You’re waiting at a stoplight. The sound of screeching tires is followed by the harsh sound of metal hitting metal. Your car is suddenly being pushed forward!
You’re being rear-ended!
In a split second, your body is pushed against your seat. Your head, isolated by your neck, delays its reaction.
Then, your body changes directions, moving forward to the limits of your seatbelt. Then your head is snapped backwards! You can’t stop it.
Even a minor fender bender can produce a whiplash injury. It may take a day or two, or sometimes months for symptoms to appear. Now what?
Get to our practice for an examination!
Specific chiropractic spinal adjustments, because they can help restore proper motion and position of individual spinal bones, can help promote proper healing.
The longer you wait the more unseen damage there is and the longer it seems to take to recover.
Frequently Asked Questions:
- Why do I have pain in my arms and hands?
Because the nerves to the arms and hands exit the spine through the injured area of the neck, numbness and tingling are common. Even lower back pain can result directly from the trauma, or as a reaction to the loss of proper spinal curves.
- Why did my headaches start more than a week after my accident?

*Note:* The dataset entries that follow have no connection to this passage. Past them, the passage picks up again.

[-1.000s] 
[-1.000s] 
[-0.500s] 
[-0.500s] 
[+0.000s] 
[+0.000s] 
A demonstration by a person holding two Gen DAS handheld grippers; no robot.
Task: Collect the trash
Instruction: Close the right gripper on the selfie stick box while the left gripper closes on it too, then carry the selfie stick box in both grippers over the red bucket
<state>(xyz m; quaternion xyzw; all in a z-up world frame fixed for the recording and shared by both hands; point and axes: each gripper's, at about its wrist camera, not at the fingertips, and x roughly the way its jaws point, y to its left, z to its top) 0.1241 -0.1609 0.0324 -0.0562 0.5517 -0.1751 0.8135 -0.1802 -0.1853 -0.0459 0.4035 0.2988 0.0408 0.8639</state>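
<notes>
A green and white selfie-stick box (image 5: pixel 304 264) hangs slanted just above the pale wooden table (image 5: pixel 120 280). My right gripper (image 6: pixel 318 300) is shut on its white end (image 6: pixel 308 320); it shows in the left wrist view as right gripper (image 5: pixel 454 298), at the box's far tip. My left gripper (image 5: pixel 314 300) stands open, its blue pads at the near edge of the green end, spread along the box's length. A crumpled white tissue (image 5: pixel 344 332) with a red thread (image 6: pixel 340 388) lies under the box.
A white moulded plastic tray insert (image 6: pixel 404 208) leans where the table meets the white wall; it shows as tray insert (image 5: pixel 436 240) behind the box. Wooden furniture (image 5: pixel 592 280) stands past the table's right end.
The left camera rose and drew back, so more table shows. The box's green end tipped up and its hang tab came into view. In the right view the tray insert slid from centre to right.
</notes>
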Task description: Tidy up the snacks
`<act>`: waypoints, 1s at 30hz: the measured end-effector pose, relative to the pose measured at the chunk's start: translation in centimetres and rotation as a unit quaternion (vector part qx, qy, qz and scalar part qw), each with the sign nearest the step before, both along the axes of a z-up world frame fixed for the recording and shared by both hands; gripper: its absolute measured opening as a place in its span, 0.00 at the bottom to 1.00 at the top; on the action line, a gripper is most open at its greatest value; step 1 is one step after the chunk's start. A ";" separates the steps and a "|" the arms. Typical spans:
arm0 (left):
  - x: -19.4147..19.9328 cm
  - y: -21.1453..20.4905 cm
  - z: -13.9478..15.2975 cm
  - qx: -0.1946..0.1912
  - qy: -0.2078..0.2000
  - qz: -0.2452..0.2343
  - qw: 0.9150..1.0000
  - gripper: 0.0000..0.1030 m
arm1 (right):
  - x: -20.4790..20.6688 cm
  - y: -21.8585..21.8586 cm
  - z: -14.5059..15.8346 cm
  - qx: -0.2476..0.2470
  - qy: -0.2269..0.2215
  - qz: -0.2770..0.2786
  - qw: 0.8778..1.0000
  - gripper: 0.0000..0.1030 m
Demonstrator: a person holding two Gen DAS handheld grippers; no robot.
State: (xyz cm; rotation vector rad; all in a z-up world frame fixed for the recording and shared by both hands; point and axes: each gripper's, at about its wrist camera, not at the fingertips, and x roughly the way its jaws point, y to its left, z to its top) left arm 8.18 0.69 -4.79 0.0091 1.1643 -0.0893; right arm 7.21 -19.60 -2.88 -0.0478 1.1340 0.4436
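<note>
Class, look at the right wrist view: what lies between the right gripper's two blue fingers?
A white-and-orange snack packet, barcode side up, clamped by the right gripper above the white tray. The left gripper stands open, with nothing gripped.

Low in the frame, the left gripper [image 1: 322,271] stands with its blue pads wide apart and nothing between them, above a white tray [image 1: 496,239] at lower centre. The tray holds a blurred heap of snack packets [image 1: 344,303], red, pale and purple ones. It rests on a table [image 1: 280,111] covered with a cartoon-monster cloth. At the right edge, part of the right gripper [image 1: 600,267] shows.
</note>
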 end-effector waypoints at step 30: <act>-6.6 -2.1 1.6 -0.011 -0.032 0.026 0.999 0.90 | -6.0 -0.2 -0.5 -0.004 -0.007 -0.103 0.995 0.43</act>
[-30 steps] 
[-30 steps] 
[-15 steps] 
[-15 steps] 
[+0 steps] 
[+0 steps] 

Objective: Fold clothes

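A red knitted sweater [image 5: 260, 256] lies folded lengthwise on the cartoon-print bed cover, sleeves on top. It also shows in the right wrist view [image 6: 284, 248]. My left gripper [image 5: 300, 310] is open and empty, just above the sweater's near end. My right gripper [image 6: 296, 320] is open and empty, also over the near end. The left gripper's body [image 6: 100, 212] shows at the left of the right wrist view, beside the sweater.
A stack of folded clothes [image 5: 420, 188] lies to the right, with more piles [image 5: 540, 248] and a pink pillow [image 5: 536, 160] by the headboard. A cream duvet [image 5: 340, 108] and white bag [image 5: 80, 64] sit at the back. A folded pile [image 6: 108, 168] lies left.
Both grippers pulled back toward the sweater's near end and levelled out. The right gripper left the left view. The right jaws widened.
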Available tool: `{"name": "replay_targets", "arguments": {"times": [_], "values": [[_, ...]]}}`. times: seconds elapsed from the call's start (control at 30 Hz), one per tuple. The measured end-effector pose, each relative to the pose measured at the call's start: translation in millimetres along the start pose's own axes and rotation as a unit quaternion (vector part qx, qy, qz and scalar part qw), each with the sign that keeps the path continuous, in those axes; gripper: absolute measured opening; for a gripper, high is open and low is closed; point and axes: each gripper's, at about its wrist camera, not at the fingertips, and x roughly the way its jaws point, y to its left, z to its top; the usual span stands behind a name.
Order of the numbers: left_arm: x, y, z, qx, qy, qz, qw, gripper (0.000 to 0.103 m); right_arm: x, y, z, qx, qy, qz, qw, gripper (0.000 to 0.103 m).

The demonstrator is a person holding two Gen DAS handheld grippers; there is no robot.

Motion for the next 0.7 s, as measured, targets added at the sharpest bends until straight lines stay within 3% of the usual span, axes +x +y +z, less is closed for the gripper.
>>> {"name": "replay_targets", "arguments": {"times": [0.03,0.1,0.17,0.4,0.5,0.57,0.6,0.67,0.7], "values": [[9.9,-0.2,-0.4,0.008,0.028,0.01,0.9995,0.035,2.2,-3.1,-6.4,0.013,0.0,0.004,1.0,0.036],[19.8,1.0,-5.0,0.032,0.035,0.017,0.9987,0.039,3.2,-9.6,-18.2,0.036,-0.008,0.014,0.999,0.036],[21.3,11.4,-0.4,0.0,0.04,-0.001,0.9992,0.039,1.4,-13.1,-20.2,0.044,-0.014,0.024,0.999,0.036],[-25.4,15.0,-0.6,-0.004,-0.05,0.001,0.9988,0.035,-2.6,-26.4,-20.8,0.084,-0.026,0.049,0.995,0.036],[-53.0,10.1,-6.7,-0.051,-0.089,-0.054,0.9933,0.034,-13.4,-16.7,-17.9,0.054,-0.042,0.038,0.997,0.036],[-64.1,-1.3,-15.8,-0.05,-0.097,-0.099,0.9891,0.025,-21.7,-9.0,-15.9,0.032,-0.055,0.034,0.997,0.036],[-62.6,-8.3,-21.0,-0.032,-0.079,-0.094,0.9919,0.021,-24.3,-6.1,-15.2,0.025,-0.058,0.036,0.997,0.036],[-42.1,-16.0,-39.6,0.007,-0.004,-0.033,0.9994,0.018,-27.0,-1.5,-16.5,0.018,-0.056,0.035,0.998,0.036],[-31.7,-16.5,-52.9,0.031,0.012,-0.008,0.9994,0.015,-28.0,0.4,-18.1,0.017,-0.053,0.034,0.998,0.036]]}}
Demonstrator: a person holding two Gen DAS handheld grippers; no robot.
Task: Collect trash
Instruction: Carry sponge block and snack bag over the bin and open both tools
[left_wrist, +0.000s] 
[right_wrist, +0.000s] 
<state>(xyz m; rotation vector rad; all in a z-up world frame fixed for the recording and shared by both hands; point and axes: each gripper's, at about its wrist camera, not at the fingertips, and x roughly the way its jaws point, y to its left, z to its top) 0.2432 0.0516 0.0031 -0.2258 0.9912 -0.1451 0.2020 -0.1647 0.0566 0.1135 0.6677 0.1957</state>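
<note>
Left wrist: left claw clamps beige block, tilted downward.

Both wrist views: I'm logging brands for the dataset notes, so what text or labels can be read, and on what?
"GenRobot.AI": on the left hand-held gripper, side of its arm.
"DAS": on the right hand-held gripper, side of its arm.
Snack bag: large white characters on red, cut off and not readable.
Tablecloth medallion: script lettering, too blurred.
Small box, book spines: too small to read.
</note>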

Whether you’ve been in an accident, stressed at work, or over-exerted yourself in the garden, your body is constantly adapting to the environment. When your capacity to adapt is exhausted, symptoms can appear. This can take days, weeks, months or years to occur.
- Why do minor collisions cause so much trauma to the spine?
Without getting into the laws of physics, the simple explanation is that in a more forceful accident, the car itself absorbs much of the energy. In the more common parking lot “fender benders”, the energy is more directly transferred to the driver and passengers.
- Can I prevent a whiplash injury?
Since car accidents are the major cause of whiplash injuries, defensive driving skills can help. Be sure your taillights and turn signals are properly working. Allow enough stopping distance in front of you. When you slow down or stop, always check your rear view mirror to see if the driver behind you is paying attention.